Using Programmatic Bindings

package traitss

import play.api.mvc._
import com.google.inject.ImplementedBy

@ImplementedBy(classOf[ProfileTraitImpl])
trait ProfileTrait extends Controller {
    def Addone()
}

ProfileTraitImpl:

package traitss.impl

class ProfileTraitImpl extends ProfileTrait {
    // your implementation goes here
}

Create a module where you can bind the implementation with trait

import com.google.inject.AbstractModule

class Module extends AbstractModule {
  def configure() = {

    bind(classOf[ProfileTrait])
      .to(classOf[ProfileTraitImpl])
  }
}

With using the modules approach you get an additional benefit of enabling or disabling the binding. For example, in your application.conf file you can enable/disable a module using play.modules.enabled += module OR play.modules.disabled += module

You can't inject a trait, you have to inject an object that implements that trait.
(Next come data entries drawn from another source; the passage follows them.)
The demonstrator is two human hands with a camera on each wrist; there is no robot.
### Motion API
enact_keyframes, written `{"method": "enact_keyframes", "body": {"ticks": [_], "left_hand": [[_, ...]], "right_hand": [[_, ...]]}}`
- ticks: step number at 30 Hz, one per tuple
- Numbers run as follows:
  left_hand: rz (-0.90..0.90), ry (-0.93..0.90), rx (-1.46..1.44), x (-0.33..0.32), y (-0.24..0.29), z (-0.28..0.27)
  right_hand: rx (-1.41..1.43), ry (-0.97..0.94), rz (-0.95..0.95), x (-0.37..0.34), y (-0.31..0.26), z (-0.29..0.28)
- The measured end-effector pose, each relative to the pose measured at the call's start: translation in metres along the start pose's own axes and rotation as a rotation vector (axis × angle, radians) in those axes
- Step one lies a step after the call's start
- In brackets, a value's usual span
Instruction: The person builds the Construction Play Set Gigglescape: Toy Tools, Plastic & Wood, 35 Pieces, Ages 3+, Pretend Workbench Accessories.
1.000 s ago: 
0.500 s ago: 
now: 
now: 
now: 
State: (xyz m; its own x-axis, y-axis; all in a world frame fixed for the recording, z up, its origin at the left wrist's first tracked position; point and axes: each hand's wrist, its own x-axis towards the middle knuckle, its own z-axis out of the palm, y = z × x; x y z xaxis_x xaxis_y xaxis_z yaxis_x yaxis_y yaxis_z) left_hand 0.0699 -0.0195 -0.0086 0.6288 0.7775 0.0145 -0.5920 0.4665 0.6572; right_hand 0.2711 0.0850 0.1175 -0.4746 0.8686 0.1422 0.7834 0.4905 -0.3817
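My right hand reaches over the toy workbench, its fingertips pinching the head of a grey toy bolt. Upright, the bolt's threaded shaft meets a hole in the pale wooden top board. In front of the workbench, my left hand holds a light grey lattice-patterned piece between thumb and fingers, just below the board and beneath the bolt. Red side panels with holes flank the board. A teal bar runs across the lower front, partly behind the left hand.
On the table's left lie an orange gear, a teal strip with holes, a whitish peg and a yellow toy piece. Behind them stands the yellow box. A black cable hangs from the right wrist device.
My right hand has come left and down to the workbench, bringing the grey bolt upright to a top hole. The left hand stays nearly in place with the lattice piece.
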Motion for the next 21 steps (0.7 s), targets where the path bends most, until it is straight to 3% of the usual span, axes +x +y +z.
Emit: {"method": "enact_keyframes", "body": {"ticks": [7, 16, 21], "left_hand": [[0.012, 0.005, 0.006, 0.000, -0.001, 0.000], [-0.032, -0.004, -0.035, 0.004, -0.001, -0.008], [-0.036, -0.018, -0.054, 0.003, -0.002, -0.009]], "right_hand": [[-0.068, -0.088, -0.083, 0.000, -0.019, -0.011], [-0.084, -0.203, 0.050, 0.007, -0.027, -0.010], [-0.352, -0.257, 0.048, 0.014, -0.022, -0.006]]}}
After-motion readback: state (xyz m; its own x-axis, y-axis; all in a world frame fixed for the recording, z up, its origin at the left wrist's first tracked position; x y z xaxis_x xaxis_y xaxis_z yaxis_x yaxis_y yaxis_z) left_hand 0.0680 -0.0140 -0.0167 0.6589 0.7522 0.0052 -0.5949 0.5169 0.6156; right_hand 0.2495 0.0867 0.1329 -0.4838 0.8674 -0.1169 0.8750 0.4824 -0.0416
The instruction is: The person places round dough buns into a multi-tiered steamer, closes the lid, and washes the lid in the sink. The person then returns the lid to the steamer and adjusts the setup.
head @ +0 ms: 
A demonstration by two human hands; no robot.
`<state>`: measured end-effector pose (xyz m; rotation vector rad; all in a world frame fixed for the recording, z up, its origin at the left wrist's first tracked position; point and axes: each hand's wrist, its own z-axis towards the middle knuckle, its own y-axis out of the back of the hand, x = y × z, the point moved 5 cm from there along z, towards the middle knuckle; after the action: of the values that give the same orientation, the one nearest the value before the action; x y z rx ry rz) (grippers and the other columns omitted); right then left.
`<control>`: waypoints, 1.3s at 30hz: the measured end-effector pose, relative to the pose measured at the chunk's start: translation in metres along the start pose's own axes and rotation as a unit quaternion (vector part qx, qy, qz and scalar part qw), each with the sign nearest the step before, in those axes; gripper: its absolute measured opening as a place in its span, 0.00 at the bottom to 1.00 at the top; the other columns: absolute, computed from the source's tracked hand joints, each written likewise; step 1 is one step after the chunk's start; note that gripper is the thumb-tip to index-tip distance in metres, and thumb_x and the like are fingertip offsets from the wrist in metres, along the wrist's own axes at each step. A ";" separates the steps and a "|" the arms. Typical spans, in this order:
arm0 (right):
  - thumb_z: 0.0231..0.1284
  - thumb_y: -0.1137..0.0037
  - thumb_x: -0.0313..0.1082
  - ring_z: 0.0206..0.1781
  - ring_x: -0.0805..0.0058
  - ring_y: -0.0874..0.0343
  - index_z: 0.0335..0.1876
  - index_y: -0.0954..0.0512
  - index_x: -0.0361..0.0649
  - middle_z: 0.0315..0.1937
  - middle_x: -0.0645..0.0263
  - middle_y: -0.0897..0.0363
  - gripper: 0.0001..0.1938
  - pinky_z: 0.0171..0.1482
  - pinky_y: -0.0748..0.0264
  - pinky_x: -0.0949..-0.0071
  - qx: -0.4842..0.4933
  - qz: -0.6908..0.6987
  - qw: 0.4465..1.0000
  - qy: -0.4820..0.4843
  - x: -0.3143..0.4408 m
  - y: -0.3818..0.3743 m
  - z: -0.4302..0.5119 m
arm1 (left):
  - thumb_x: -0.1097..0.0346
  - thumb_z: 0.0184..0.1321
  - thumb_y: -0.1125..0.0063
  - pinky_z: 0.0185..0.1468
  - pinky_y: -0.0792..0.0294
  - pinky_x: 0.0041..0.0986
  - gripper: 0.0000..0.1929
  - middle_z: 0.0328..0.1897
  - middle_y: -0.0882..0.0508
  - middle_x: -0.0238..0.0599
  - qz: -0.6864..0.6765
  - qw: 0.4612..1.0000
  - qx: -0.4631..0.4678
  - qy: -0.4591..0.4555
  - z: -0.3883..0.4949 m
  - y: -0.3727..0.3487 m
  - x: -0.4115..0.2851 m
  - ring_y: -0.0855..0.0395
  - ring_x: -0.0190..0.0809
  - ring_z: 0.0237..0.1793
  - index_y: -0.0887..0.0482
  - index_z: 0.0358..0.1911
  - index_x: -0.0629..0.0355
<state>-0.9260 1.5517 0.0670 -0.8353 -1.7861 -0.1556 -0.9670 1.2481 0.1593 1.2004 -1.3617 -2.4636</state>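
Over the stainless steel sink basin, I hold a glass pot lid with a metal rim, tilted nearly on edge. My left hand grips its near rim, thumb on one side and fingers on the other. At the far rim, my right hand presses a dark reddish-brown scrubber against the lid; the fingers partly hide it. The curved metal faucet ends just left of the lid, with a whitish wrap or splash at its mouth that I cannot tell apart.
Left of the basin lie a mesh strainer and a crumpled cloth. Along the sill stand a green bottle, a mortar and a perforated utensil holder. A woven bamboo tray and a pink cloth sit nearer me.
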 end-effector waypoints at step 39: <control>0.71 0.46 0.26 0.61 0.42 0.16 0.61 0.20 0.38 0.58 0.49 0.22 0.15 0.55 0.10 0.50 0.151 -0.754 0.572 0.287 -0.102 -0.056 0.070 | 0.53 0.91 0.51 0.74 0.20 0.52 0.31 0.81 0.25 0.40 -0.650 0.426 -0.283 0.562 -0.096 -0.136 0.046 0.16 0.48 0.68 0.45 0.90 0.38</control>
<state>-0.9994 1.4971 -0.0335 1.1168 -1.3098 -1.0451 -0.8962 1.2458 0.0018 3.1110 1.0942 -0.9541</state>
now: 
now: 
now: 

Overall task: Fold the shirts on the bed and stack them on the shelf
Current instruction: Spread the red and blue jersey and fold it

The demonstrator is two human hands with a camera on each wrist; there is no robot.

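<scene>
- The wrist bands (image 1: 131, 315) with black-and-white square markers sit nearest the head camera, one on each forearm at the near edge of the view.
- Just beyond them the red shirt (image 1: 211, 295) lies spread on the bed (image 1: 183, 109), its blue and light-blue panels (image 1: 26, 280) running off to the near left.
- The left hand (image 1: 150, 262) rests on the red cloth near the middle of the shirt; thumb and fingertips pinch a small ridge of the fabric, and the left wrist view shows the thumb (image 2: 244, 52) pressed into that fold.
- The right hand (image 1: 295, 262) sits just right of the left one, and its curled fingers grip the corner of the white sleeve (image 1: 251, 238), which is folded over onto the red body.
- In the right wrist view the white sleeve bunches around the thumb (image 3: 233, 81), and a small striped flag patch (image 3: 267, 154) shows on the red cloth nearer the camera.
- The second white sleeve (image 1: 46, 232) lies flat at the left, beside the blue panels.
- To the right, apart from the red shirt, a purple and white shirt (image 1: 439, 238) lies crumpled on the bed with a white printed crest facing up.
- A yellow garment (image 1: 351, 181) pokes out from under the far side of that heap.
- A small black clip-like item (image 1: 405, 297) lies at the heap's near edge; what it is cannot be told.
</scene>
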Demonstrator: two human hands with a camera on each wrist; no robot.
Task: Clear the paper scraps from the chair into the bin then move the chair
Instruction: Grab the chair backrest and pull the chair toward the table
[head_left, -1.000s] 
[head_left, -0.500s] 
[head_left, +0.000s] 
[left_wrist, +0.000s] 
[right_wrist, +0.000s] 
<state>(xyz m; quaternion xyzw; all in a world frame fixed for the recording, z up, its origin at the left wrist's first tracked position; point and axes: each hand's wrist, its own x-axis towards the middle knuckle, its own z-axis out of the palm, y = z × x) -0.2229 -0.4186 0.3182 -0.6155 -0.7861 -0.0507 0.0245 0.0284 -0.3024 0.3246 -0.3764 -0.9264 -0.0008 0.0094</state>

For dependency injection to work, you have to tell the framework (play uses Guice under the hood) how to resolve the dependency to be injected. There are many ways to do it and it depends on your case, for more detail you can look at Guice's documentation , the simplest way in play is to create Module.scala into your app directory , if it's not there already, and put something like this:

import com.google.inject.AbstractModule
class Module extends AbstractModule {
  override def configure() = {
    bind(classOf[ProfileTrait]).toInstance( ... )
  }
} 

where in ... you put the logic to create the object you want to inject.